EthicsPoint published this webinar focusing on proper and efficient investigations.
Meric predicted more fraud coming into the workplace as part of this down economy. Managers are focused on making their numbers and it is harder to do.
Profile of a fraudster:
- Likely acts alone
- Likely a male over 40
- Has worked at the company for a number of years
- Some college (and probably more) education
- no criminal record
- no history of job discipline
It is obvious from this that fraud risk is less on the person and more on the internal situation and pressures. The fraud triangle is a combination of:
- opportunity – compliance programs are in place to remove opportunities
- rationalization – when dissonance happens and gets justified as not stealing (for instance – entitlement, revenge, minimal damage, everyone else is doing it)
- pressure – how and when fraud happens when the pressure to commit fraud is greater than the pressure to not
In this down economy the pressure is increased. So we need to remove the opportunities.
What is the ideal opportunity for a fraudster:
- weak internal controls or ability to override
- Pressure to be dishonest
- perceived reward is relatively high
- perception of detection is low
- potential penalty is low
What is the best way to respond
- good internal controls
- raise the perception of detection
- manage pressures and incentives (this includes treated employees during layoffs and not setting difficult targets)
- focus on identified risks
- zero tolerance for fraud
Meric calls for doing a fraud risk assessment.

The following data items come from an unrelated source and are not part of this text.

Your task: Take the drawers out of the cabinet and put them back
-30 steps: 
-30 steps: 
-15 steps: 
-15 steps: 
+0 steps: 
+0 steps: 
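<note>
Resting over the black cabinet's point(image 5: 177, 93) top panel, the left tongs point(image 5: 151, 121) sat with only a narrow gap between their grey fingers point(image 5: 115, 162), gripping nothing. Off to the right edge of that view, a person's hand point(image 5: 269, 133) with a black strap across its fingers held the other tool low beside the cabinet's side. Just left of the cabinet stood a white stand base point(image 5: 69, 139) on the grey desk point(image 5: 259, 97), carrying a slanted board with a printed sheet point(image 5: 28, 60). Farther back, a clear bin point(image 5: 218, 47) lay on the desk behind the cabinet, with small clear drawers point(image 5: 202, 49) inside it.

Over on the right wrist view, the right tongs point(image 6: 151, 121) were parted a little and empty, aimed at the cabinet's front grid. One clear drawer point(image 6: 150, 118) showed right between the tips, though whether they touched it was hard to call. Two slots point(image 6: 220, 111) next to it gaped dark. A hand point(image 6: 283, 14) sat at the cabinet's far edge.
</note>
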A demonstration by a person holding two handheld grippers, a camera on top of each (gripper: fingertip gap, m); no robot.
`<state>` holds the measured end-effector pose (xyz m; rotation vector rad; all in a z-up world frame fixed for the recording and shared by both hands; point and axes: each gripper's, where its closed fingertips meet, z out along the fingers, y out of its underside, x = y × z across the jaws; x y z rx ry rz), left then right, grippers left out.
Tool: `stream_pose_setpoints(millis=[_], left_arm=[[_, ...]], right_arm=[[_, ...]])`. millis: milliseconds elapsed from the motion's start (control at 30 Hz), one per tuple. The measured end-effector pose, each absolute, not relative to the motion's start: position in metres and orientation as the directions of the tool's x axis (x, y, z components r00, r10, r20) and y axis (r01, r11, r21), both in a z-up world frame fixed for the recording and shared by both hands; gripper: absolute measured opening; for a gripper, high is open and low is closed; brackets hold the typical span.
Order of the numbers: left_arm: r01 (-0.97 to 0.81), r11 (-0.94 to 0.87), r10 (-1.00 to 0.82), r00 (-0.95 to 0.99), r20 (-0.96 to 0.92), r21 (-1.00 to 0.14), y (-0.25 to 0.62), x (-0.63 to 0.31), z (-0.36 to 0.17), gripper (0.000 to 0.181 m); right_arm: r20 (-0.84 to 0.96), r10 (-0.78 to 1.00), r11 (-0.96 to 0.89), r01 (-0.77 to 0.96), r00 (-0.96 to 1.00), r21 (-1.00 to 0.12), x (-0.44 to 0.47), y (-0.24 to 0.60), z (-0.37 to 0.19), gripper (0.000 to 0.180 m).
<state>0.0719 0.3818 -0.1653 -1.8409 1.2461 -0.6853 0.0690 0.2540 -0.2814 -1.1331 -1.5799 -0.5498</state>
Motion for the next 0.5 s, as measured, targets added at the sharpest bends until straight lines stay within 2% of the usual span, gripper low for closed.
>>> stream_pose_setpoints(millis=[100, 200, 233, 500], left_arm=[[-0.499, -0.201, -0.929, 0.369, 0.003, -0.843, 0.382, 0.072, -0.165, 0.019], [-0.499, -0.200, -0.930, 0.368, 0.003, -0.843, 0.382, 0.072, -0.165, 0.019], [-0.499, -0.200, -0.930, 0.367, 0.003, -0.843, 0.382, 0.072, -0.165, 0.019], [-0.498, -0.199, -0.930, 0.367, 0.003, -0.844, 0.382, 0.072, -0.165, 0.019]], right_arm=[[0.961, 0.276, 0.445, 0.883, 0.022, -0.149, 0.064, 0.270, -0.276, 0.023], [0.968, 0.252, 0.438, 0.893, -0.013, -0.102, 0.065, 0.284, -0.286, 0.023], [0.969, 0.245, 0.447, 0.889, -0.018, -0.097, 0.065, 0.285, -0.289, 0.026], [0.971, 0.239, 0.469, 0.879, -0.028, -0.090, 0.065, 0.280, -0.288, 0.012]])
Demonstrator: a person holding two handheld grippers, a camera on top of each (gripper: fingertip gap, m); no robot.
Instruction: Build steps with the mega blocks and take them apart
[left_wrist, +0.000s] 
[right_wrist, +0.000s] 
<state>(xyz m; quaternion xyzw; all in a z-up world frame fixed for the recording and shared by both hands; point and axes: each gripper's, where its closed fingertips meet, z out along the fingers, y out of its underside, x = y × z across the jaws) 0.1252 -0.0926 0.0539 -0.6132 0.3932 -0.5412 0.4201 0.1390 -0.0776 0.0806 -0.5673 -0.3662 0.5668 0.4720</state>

Learn about the potential fraud risks inside your company and the impact on the external view of your company. You need to determine your own tolerance for fraud risk. You need assess both the likelihood and impact of the fraud. Then you can evaluate your internal controls to see if they are designed effectively and are they operating effectively. Then you need to address the residual risks that are not mitigated by existing controls or anti-fraud programs.
Meric points out that you need to take steps to detect fraud. One tool is a whistleblower hotline. But hotlines are passive. You need someone sufficiently motivated to pickup the phone and make the call. You should make fraud reporting a mandatory requirement.
Fraud generally continues until detected. Half of fraud schemes are discovered by accident.
Fraud allegations can come from many sources, so you should have a consistent protocol for investigating fraud. Your organization should have a best practice for investigations. You need to make sure the investigations are run consistently and are well-documented.
The investigator is not the police. As the investigator you need to think about the business needs. Your investigation should lead to process improvements and better internal controls.
One of the questions was how to prove ROI. Of course, compliance is all about preventing fraud and loss. So it is hard to show savings for events that did not happen.